WHAT TO DO> Your task is to quote the listing below exactly, beginning with its first line and ending on the line bearing "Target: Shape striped".

INFORMATION SHOWN>
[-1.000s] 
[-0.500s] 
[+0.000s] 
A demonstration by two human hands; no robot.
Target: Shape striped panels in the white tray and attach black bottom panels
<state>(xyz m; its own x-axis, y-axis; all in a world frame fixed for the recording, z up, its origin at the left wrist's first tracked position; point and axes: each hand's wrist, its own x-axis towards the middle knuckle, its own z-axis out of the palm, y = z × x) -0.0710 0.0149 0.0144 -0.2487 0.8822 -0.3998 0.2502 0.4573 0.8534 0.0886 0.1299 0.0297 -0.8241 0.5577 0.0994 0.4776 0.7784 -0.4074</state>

TASK SOLUTION>
[-1.000s] 
[-0.500s] 
[+0.000s] 
A demonstration by two human hands; no robot.
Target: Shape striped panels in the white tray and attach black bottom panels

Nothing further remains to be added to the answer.